La seule réponse que j'ai pu apporter : l'enfant n'a pas été abandonnée. Un oncle et sa mère ont essayé de la reprendre mais l'assistance publique n'a pas voulu. Arrêt des recherches.

Un autre enfant abandonné m'a fait dépouiller toutes les communes d'Indre et Loire à la recherche d'une femme, avec juste un prénom et un nom. Après croisement et re-croisement de donnée, il en est resté trois possibles. Laquelle était la bonne ? Était-elle seulement dans les trois ?

Et parfois, on trouve............ acte de mariage sans filiation pour la mariée. Mystérieuse mariée dont aucun membre de la famille ne sera jamais là pour ses actes et qui pourtant sait lire et écrire, a de l'instruction. Dépouillement de toutes les familles portant son nom dans le département, mais aucune trace d'elle.
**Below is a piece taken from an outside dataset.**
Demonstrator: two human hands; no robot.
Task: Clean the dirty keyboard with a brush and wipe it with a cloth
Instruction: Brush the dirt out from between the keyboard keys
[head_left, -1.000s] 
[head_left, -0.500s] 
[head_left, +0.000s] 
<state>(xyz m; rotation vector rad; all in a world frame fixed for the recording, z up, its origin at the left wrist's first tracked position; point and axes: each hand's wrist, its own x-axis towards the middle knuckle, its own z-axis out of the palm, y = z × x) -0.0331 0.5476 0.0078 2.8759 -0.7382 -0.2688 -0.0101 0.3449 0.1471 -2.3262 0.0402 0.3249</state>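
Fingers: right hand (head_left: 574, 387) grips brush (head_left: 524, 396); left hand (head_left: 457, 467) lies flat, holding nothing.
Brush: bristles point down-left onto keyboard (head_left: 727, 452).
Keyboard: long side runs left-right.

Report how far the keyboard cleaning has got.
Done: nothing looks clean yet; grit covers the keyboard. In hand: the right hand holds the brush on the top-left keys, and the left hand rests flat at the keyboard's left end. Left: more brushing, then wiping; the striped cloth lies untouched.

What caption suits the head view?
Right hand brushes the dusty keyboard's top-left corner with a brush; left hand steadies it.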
Nous sommes sous l'ancien régime et les femmes sont .... quantité négligeable.

Une rente à vie provenant du châtelet de Paris nous fait espérer............. rien et arrêt des recherches.

Sauf que nos Saint Graal à nous, les généalogistes, se glissent dans un recoin de notre cerveau, prêts à surgir à la moindre alerte.

Et l'alerte prend la forme, plusieurs mois plus tard, dans une autre recherche, dans une autre région, d'un testament où son nom est cité comme légataire d'une vache et d'une robe. Fil auquel je m'attache avec succès, enfin............ ce notaire bien loin du lieu du mariage, a rédigé le contrat de mariage AVEC filiation. Ouf !!! c'est fait, un graal de trouvé.......... au suivant.

Etre généalogiste, c'est être patient, curieux, patient, tenace, patient................. vous l'avez compris, si vous n'avez pas de patience... passez votre chemin.